▸ Assignment
For the word "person", find each line in the entries where it occurs and copy that line.

▸ The data
● ● ● ●
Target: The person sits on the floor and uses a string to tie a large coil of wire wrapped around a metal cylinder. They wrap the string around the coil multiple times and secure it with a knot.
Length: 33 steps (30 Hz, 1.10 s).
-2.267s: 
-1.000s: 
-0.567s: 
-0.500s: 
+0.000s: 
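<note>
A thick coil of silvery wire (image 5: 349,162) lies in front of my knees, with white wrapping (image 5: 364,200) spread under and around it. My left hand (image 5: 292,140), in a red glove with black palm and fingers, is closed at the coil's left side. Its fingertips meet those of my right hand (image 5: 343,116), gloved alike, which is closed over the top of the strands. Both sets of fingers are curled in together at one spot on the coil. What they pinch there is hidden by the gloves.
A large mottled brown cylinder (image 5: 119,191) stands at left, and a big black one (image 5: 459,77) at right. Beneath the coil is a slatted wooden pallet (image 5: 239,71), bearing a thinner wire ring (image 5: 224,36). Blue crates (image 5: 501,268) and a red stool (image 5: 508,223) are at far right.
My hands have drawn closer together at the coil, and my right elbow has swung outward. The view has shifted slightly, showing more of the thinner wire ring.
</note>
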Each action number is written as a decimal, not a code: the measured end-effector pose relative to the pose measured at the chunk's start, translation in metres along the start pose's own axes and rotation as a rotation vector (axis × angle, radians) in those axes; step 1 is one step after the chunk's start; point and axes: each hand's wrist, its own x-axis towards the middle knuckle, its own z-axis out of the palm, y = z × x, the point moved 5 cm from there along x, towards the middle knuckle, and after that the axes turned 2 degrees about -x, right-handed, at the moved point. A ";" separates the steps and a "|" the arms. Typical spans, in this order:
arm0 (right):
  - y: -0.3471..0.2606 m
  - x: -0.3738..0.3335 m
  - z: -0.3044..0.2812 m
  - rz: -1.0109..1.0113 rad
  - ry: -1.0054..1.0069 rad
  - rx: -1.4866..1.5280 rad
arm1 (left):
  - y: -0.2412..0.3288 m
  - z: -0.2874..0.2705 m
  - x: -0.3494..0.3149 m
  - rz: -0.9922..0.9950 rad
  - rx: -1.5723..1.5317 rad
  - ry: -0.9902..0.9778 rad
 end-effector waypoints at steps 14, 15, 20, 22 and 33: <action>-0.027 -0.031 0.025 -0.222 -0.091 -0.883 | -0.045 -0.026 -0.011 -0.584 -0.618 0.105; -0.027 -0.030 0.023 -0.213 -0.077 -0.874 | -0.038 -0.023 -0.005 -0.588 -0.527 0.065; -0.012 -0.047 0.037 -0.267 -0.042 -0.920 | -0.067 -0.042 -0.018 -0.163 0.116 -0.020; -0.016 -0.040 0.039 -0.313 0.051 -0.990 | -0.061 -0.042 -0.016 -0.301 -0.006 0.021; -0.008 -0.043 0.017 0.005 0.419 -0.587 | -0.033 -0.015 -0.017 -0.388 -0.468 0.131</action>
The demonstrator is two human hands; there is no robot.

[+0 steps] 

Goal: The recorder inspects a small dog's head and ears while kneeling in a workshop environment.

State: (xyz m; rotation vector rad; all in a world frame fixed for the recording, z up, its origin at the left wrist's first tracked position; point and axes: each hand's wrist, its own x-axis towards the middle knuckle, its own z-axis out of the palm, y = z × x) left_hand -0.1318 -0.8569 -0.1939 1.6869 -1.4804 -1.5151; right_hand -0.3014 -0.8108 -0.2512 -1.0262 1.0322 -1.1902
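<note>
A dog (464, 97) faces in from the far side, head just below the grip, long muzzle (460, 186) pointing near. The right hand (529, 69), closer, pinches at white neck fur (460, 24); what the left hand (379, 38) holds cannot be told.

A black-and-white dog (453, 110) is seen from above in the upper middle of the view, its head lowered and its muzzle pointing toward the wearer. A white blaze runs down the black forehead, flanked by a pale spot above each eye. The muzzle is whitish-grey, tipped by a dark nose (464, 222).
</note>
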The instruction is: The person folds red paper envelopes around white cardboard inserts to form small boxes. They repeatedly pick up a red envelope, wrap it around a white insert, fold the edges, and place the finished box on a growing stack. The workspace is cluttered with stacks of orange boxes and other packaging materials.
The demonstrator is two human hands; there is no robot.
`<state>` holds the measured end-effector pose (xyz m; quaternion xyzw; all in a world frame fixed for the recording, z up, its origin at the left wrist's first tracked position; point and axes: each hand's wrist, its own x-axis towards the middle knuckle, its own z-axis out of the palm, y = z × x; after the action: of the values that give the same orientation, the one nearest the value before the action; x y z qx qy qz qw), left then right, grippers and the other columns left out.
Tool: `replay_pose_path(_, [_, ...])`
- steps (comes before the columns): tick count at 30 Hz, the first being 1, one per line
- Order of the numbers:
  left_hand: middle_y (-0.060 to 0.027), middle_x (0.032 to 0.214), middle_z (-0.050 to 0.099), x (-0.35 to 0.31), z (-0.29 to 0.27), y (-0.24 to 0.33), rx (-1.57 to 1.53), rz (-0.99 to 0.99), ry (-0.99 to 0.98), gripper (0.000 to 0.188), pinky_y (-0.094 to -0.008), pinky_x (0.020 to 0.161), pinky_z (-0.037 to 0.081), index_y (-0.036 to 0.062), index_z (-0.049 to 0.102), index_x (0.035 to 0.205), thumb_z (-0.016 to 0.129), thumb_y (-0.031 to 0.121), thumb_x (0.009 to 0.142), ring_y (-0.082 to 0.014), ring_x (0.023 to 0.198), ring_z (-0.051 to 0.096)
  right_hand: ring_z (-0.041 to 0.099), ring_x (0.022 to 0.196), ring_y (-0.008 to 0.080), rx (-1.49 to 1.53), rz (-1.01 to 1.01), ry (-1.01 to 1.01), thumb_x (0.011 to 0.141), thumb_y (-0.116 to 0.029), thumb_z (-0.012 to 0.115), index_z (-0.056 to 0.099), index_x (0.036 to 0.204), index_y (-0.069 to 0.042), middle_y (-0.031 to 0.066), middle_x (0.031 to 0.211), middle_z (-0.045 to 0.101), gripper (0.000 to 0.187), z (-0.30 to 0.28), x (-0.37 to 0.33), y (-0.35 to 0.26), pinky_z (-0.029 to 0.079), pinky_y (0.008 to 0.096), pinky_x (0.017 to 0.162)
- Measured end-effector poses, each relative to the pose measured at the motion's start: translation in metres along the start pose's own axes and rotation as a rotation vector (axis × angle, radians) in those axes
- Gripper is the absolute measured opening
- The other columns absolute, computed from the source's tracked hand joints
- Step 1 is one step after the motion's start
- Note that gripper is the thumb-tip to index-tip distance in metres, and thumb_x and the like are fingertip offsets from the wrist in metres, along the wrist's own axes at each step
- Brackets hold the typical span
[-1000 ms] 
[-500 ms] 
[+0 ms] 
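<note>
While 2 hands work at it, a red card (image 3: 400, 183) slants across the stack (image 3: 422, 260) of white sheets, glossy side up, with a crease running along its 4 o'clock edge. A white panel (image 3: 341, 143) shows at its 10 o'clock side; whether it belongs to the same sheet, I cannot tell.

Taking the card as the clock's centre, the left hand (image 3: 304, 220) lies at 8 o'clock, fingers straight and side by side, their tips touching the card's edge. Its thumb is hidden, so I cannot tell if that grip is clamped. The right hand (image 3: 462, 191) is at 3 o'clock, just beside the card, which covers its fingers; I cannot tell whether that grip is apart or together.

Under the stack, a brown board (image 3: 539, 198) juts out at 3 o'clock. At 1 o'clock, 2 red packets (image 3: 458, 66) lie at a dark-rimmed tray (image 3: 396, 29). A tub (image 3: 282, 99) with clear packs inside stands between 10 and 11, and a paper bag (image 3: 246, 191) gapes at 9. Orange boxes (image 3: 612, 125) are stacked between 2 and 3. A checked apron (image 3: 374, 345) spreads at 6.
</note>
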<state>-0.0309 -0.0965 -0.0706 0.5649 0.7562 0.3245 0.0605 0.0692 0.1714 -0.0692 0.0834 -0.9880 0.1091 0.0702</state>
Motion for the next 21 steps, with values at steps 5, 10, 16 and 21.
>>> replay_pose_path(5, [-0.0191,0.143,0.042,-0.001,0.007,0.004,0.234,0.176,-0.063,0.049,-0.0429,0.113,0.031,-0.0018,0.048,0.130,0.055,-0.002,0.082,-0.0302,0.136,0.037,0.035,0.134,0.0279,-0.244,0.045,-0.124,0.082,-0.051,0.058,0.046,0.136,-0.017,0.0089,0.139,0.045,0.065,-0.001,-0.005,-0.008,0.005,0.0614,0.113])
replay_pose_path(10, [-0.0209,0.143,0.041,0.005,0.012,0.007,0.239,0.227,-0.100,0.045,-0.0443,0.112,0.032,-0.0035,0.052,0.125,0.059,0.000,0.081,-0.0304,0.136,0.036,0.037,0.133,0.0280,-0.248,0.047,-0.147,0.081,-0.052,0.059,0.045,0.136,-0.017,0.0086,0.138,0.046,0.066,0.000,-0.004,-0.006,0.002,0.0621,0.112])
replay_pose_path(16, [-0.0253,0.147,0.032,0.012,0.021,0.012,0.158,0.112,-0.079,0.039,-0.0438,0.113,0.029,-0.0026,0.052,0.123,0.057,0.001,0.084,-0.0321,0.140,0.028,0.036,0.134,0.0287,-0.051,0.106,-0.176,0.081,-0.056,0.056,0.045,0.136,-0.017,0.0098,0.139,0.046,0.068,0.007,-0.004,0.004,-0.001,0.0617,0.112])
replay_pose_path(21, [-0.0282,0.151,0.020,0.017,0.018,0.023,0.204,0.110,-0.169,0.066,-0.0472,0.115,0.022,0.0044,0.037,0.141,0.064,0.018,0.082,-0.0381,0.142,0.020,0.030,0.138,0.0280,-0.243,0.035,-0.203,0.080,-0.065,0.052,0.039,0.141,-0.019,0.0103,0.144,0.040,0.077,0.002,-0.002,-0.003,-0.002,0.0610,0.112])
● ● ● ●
▸ Solution
Target: The person sits on the floor and uses a string to tie a large coil of wire wrapped around a metal cylinder. They wrap the string around the coil multiple times and secure it with a knot.
The instruction is: The person folds red paper envelopes around white cardboard inserts to form small boxes. They repeatedly pick up a red envelope, wrap it around a white insert, fold the edges, and place the finished box on a growing stack. The workspace is cluttered with stacks of orange boxes and other packaging materials.

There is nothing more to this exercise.